[Start of section]
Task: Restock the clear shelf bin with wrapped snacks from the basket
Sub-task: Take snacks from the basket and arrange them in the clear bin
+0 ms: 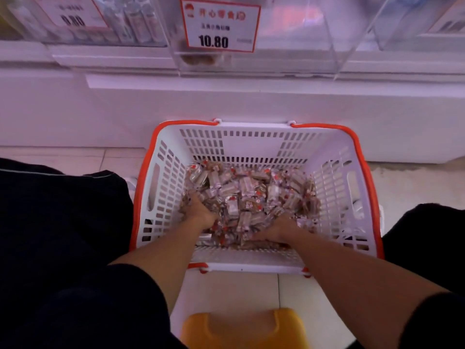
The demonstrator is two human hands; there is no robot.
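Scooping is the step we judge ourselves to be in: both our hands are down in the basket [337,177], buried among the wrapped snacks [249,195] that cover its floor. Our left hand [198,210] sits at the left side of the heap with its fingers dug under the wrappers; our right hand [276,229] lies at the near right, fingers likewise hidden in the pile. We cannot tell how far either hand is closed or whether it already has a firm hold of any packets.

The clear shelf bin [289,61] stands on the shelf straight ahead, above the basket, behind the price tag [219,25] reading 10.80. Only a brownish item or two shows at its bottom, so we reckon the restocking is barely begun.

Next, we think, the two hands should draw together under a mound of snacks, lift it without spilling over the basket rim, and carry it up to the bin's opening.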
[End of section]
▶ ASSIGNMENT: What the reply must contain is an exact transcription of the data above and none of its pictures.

▶ WRITTEN RESPONSE:
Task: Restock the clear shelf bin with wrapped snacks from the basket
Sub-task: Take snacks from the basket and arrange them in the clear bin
+0 ms: 
The demonstrator is two human hands; there is no robot.
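Scooping is the step we judge ourselves to be in: both our hands are down in the basket [337,177], buried among the wrapped snacks [249,195] that cover its floor. Our left hand [198,210] sits at the left side of the heap with its fingers dug under the wrappers; our right hand [276,229] lies at the near right, fingers likewise hidden in the pile. We cannot tell how far either hand is closed or whether it already has a firm hold of any packets.

The clear shelf bin [289,61] stands on the shelf straight ahead, above the basket, behind the price tag [219,25] reading 10.80. Only a brownish item or two shows at its bottom, so we reckon the restocking is barely begun.

Next, we think, the two hands should draw together under a mound of snacks, lift it without spilling over the basket rim, and carry it up to the bin's opening.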

This answer requires nothing else.